— Work order —
Give back an exact copy of the listing that follows, without the pictures.

====== Data section ======

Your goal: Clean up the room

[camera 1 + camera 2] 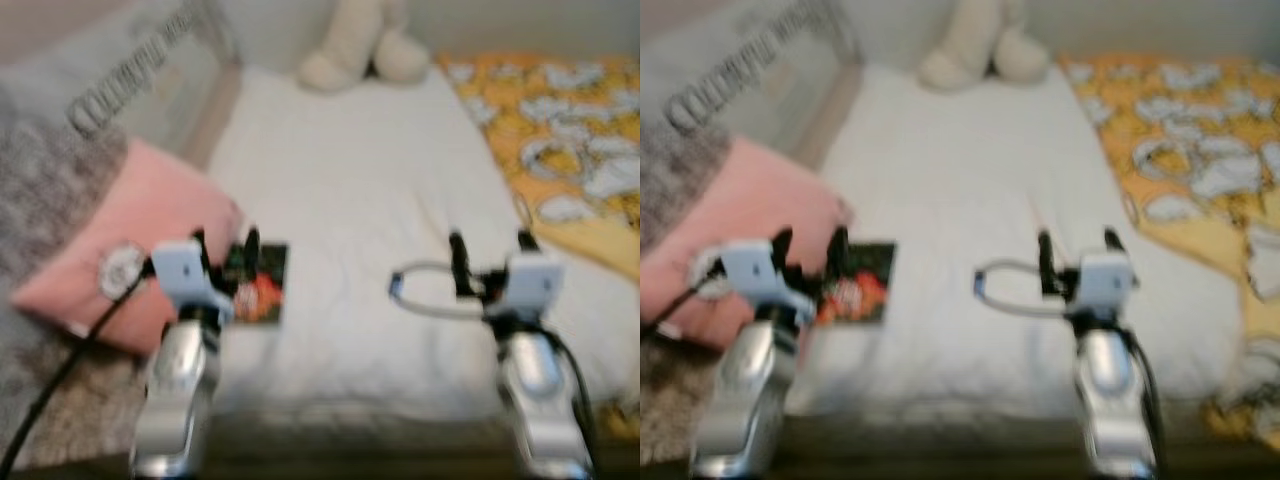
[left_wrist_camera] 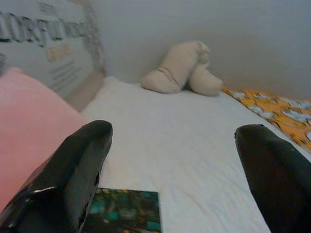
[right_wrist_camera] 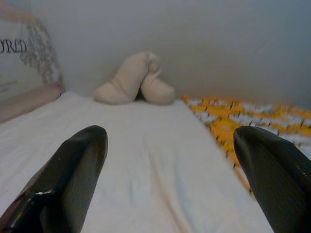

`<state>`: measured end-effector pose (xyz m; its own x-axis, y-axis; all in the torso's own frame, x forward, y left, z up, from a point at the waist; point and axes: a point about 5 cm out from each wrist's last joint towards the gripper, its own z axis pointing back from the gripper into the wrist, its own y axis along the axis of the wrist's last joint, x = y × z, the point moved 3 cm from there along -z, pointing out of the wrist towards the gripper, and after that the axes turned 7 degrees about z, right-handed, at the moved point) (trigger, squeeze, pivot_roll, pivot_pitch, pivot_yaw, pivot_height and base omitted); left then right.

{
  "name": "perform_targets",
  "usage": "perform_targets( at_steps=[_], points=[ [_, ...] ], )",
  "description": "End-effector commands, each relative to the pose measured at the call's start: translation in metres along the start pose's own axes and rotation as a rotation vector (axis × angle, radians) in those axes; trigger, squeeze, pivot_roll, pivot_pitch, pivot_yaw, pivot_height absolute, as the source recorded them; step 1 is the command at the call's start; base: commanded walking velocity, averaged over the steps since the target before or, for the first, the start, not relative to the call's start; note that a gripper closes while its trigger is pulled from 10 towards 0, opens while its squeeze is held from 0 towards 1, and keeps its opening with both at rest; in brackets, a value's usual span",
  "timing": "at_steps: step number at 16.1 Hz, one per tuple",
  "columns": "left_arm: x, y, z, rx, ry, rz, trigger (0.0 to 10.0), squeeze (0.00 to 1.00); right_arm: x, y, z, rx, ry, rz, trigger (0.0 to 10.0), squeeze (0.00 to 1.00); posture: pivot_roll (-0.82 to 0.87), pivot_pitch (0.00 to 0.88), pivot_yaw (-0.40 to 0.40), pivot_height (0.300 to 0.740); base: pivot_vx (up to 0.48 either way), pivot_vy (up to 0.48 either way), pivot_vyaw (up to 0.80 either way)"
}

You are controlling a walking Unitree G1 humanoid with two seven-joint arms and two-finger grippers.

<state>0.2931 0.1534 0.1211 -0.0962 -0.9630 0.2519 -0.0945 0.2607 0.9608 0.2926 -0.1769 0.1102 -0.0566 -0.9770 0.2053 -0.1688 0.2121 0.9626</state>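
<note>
Both grippers hover over the near end of a bed with a white sheet (image 1: 350, 180), each with its 2 black fingers spread wide and nothing between them: the left gripper (image 1: 228, 250) sits just over a dark booklet or card with orange-red artwork (image 1: 262, 283), the right gripper (image 1: 490, 262) over a looped grey-white cable (image 1: 420, 292). The head views are blurred, so the main risk is misjudging where either item lies; a descent on the booklet could pinch sheet as well, or slide the flat cover away rather than lift it, since it lies flush on soft bedding beside a pink pillow (image 1: 120, 240). The limp cable could slip from a partial grasp. A cream plush toy (image 2: 182, 70) at the far end and an orange patterned blanket (image 1: 560, 140) also look unsorted. A grey cushion (image 2: 43, 39) carries dark capital lettering, perhaps beginning "COLORFU", too blurred to confirm; the booklet's print is unreadable.
</note>
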Motion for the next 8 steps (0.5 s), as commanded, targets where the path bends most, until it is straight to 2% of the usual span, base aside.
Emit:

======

— Solved exercise —
Your goal: Clean up the room

[camera 1 + camera 2] 
[left_wrist_camera] 
[right_wrist_camera] 

`<state>`: measured end-effector pose (xyz m; its own x-axis, y-axis; all in the torso's own frame, x forward, y left, z up, from a point at the waist; point and axes: a point about 5 cm out from each wrist's last joint towards the gripper, its own z axis pointing back from the gripper into the wrist, its own y axis along the axis of the wrist's last joint, x = y × z, the point moved 3 cm from there along -z, pointing out of the wrist towards the gripper, and after that the axes turned 7 degrees about z, right-handed, at the moved point) (trigger, squeeze, pivot_roll, pivot_pitch, pivot_yaw, pivot_height and base omitted); left then right.

{
  "name": "perform_targets",
  "usage": "perform_targets( at_steps=[_], points=[ [_, ...] ], )",
  "description": "End-effector commands, each relative to the pose measured at the call's start: translation in metres along the start pose's own axes and rotation as a rotation vector (axis × angle, radians) in those axes; trigger, squeeze, pivot_roll, pivot_pitch, pivot_yaw, pivot_height absolute, as the source recorded them; step 1 is the command at the call's start; base: commanded walking velocity, averaged over the steps since the target before or, for the first, the start, not relative to the call's start; note that a gripper closes while its trigger is pulled from 10 towards 0, opens while its squeeze is held from 0 towards 1, and keeps its opening with both at rest; in brackets, a value's usual span",
  "timing": "at_steps: step number at 16.1 Hz, one per tuple",
  "columns": "left_arm: x, y, z, rx, ry, rz, trigger (0.0 to 10.0), squeeze (0.00 to 1.00); right_arm: x, y, z, rx, ry, rz, trigger (0.0 to 10.0), squeeze (0.00 to 1.00); posture: pivot_roll (-0.82 to 0.87), pivot_pitch (0.00 to 0.88), pivot_yaw (-0.40 to 0.40), pivot_height (0.300 to 0.740); base: pivot_vx (up to 0.48 either way), pivot_vy (up to 0.48 either way), pivot_vyaw (up to 0.80 either way)"
}

You are controlling a walking Unitree G1 humanoid with two seven-joint arms and two-finger grippers.

<state>0.2931 0.1534 0.1211 -0.0962 -0.9630 0.2519 -0.0945 0.2607 0.9608 0.2926 -0.1769 0.1102 -0.0566 -0.9770 0.2053 -0.1688 0.2121 0.9626</state>
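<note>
Both grippers hover over the near end of a bed with a white sheet (image 1: 350, 180), each with its 2 black fingers spread wide and nothing between them: the left gripper (image 1: 228, 250) sits just over a dark booklet or card with orange-red artwork (image 1: 262, 283), the right gripper (image 1: 490, 262) over a looped grey-white cable (image 1: 420, 292). The head views are blurred, so the main risk is misjudging where either item lies; a descent on the booklet could pinch sheet as well, or slide the flat cover away rather than lift it, since it lies flush on soft bedding beside a pink pillow (image 1: 120, 240). The limp cable could slip from a partial grasp. A cream plush toy (image 2: 182, 70) at the far end and an orange patterned blanket (image 1: 560, 140) also look unsorted. A grey cushion (image 2: 43, 39) carries dark capital lettering, perhaps beginning "COLORFU", too blurred to confirm; the booklet's print is unreadable.
</note>
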Motion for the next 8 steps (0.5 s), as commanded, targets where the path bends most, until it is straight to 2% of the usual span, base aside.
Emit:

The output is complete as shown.